Journey into Machine Learning: March 2017

Where to now?

Now that we've got the basics of neural networks down pat, this opens up a world of related techniques that can build on this knowledge. I thought to myself that I'd get stuck into some Natural Language Processing (NLP) with a view to eventually implement some sort of Recurrent Neural Network using TensorFlow.

The wonderful folks at Stanford have all the lecture notes and assignments up online at http://web.stanford.edu/class/cs224n/syllabus.html which is a fantastic resource.

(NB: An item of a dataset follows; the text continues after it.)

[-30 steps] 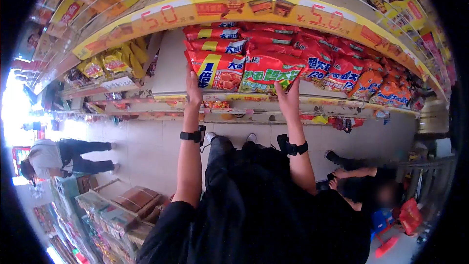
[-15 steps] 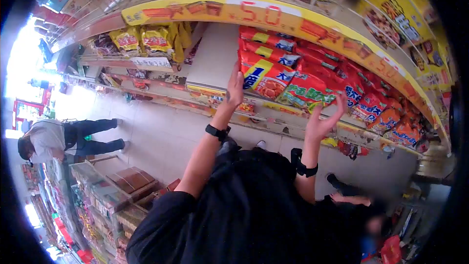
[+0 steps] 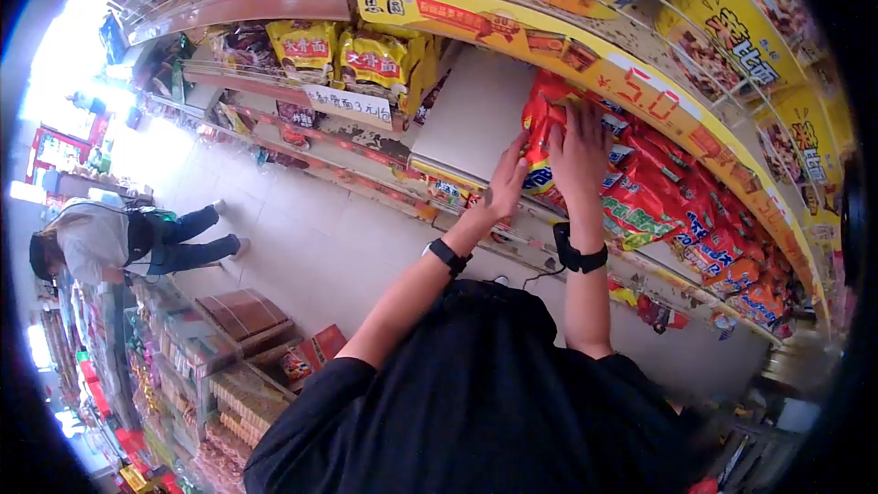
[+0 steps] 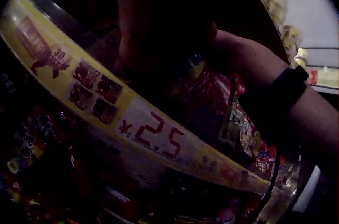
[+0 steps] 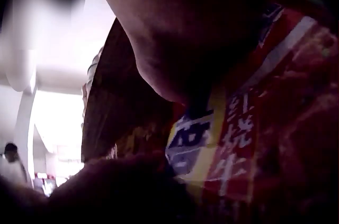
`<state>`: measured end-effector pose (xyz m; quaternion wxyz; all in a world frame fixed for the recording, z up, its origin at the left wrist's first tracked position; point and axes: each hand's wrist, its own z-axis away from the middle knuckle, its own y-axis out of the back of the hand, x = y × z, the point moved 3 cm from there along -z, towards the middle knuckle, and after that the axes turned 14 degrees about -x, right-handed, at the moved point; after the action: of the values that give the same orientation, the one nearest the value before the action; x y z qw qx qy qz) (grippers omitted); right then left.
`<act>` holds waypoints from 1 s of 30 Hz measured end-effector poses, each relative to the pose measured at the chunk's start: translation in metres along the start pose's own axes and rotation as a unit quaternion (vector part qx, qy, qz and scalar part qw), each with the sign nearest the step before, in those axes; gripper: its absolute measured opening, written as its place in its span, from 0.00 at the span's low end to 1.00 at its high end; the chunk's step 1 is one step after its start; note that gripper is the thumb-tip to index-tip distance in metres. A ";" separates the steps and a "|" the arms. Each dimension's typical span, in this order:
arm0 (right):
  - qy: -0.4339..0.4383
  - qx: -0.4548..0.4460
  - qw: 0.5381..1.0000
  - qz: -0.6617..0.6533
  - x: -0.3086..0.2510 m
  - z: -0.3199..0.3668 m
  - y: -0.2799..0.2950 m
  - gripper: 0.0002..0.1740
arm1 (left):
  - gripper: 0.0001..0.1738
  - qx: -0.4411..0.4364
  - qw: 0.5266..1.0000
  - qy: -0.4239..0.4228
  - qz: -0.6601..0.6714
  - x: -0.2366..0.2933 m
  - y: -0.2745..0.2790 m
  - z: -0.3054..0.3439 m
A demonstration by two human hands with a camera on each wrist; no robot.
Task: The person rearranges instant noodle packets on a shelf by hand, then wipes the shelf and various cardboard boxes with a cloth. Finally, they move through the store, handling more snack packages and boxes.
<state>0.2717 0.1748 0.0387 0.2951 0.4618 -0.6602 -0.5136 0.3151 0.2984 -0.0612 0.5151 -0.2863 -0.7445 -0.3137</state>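
In the head view my right hand lies with extended fingers on top of the front red noodle packet at the left end of the red rows. My left hand is at that packet's left side, its fingers straight and close to the packet. The right wrist view is dark and shows the packet's printed front close beside the hand. A yellow price strip crosses the left wrist view in front of more packets. Green and red packets stand to the right of my right hand.
Yellow noodle packets sit on the shelf to the left, past a bare stretch of shelf. An upper shelf edge with price labels overhangs the rows. A person stands at the far left near stacked boxes.
The view has swung, so the red rows sit further right. My right hand has moved from the green-lettered packet leftward onto the front red packet, nearer my left hand.
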 end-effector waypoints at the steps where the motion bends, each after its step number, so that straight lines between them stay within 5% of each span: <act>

Anyway before we can even begin to think of the applications, we must understand how to represent our text for input into any machine learning algorithm.

One-hot encoding

Naively, we may think to take our entire vocabulary (i.e all words in the training set - size $V$) and make a huge vector, with each entry in the vector corresponding to a word in our vocabulary. Thus each word is represented by a $V \times 1$ vector with exactly one entry equal to $1$ and all other entries $0$. For example, a word $x_i$ would be represented as

$$ x_i = \left[ \begin{array}{c} 0 \\ \vdots \\ 1 \\ \vdots \\ 0 \end{array} \right]$$This is called one-hot encoding. The representation seems simple enough, but it has one problem - there is no natural way to embed the contextual similarity of words. Imagine we had three words; $x_1$ = dog, $x_2$ = cat and $x_3$ = pencil. Intuitively, if you were asked which two words were "similar", you would say in a given context, $x_1$ and $x_2$ are similar, whilst $x_3$ shares less similarity with $x_1$ or $x_2$. Now supposed our three words have the following one-hot encoded representation $$ x_1 = \left[\begin{array}{c} \vdots \\ 0 \\ \vdots \\ 1 \\ \vdots \\ 0 \\ \vdots\end{array} \right], x_2 = \left[ \begin{array}{c} \vdots \\ 1 \\ \vdots \\ 0 \\ \vdots \\ 0 \\\vdots \end{array} \right], x_3 = \left[ \begin{array}{c} \vdots \\ 0 \\ \vdots \\ 0 \\ \vdots \\ 1 \\\vdots \end{array} \right]$$ We could hope that the dot product between vectors would give us a notion of similarity, but each of the $w_i$ are orthogonal, that is $x_i \cdot x_j = 0 \hspace{.1in} \forall i \neq j$ This representation also isn't all that great given that our vocabulary could be of the order of hundreds of millions of words, which would result in humongous one-hot encoded vector representations in which almost all (except for one) entry is a 0. This called a sparse representation for obvious reasons. We'll now have a look at some more computationally efficient (and more accurate!) dense word representations.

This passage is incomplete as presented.